BEGIN Data below

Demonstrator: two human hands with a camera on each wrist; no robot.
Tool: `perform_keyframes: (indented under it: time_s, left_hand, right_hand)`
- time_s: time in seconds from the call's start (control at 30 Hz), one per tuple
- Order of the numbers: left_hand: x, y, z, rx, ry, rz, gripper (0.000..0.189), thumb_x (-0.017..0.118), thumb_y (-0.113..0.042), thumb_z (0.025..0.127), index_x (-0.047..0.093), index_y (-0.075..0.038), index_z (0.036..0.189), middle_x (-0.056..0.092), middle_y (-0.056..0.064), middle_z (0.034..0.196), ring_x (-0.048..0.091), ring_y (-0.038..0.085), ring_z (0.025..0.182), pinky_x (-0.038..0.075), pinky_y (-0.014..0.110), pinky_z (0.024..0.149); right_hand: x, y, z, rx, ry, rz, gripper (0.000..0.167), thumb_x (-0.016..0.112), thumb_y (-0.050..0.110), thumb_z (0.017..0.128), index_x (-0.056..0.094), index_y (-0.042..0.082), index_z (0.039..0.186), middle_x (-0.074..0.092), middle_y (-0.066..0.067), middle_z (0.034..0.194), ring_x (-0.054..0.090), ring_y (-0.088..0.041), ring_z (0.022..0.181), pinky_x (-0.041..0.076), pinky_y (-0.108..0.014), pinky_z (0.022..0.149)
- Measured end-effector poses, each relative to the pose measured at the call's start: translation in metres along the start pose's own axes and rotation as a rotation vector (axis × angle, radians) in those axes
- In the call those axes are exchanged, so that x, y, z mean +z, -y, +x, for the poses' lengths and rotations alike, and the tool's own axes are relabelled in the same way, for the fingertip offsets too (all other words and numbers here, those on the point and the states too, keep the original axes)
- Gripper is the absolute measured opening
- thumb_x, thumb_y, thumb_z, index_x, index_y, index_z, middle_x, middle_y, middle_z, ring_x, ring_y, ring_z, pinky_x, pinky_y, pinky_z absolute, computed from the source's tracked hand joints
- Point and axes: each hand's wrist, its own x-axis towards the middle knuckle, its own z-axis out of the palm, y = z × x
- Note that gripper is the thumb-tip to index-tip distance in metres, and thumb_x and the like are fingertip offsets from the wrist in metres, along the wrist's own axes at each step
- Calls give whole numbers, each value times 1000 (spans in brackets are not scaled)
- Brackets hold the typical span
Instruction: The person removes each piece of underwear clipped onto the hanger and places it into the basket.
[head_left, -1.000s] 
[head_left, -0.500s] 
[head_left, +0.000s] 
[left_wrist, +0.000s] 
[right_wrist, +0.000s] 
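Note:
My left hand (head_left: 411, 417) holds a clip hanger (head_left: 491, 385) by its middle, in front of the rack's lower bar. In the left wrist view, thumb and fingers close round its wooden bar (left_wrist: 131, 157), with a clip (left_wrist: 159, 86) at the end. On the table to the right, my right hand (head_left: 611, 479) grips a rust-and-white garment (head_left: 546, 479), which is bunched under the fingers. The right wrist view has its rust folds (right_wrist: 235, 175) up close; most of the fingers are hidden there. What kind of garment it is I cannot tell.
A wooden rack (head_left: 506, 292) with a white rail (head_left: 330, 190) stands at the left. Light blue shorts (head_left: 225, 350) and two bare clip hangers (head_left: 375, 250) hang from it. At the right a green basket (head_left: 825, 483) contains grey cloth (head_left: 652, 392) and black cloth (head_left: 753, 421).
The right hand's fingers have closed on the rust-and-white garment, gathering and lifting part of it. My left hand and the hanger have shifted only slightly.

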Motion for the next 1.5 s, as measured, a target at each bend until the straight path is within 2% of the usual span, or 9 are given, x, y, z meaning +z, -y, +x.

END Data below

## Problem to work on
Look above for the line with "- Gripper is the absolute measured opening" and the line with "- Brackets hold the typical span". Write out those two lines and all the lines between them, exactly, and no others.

## Problem solution
- Gripper is the absolute measured opening
- thumb_x, thumb_y, thumb_z, index_x, index_y, index_z, middle_x, middle_y, middle_z, ring_x, ring_y, ring_z, pinky_x, pinky_y, pinky_z absolute, computed from the source's tracked hand joints
- Point and axes: each hand's wrist, its own x-axis towards the middle knuckle, its own z-axis out of the palm, y = z × x
- Note that gripper is the thumb-tip to index-tip distance in metres, and thumb_x and the like are fingertip offsets from the wrist in metres, along the wrist's own axes at each step
- Calls give whole numbers, each value times 1000 (spans in brackets are not scaled)
- Brackets hold the typical span

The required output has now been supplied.